Brief — In the data below, find every line that has the string "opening", and copy it.

Source material —

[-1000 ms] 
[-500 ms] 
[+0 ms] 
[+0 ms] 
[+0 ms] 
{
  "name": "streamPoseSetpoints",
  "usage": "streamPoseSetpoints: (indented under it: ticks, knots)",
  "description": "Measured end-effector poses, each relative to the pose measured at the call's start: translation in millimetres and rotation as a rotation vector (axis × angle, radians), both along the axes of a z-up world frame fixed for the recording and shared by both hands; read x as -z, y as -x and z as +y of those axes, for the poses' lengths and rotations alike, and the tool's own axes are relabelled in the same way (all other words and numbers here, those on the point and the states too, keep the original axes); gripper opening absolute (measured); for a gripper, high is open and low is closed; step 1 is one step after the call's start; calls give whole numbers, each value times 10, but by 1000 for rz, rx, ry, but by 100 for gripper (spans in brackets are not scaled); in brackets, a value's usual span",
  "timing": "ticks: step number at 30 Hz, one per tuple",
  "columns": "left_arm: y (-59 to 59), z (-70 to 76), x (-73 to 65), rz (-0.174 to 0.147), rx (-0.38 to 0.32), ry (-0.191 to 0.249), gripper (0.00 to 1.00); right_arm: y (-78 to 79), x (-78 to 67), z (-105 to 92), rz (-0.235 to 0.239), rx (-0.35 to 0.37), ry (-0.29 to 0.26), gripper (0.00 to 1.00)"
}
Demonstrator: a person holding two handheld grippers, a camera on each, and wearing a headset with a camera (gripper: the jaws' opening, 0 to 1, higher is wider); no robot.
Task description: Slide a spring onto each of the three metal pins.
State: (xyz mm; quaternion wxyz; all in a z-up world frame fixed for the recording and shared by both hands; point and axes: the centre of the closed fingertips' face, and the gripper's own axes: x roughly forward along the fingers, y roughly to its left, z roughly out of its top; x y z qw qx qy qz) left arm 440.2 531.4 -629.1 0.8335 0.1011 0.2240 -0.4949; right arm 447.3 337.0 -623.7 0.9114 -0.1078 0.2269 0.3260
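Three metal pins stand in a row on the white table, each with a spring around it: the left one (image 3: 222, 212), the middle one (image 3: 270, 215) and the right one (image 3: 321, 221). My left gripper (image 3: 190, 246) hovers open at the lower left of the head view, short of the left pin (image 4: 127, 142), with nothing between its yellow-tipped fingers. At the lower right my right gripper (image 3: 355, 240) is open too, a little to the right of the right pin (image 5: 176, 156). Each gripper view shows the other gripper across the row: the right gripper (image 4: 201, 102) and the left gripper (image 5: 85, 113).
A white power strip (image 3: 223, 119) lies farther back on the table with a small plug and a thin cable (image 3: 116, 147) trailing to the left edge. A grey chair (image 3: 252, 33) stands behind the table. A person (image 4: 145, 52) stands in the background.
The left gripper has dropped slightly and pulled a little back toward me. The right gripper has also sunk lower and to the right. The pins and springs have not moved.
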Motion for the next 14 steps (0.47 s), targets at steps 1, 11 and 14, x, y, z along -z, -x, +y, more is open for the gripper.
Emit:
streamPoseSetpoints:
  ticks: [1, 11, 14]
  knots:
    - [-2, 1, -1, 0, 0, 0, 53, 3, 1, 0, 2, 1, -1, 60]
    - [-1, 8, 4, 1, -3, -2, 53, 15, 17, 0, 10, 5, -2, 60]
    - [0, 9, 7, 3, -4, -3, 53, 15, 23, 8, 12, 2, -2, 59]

Solution —
  "description": "Measured end-effector poses, each relative to the pose measured at the call's start: translation in millimetres and rotation as a rotation vector (axis × angle, radians), both along the axes of a z-up world frame fixed for the recording and shared by both hands; read x as -z, y as -x and z as +y of those axes, for the poses' lengths and rotations alike, and the tool's own axes are relabelled in the same way (all other words and numbers here, those on the point and the states too, keep the original axes); gripper opening absolute (measured); for a gripper, high is open and low is closed; step 1 is one step after the call's start; calls give whole numbers, each value times 10, but by 1000 for rz, rx, ry, but by 100 for gripper (spans in brackets are not scaled); in brackets, a value's usual span",
Demonstrator: a person holding two handheld grippers, a camera on each, and wearing a headset with a camera (gripper: the jaws' opening, 0 to 1, higher is wider); no robot.

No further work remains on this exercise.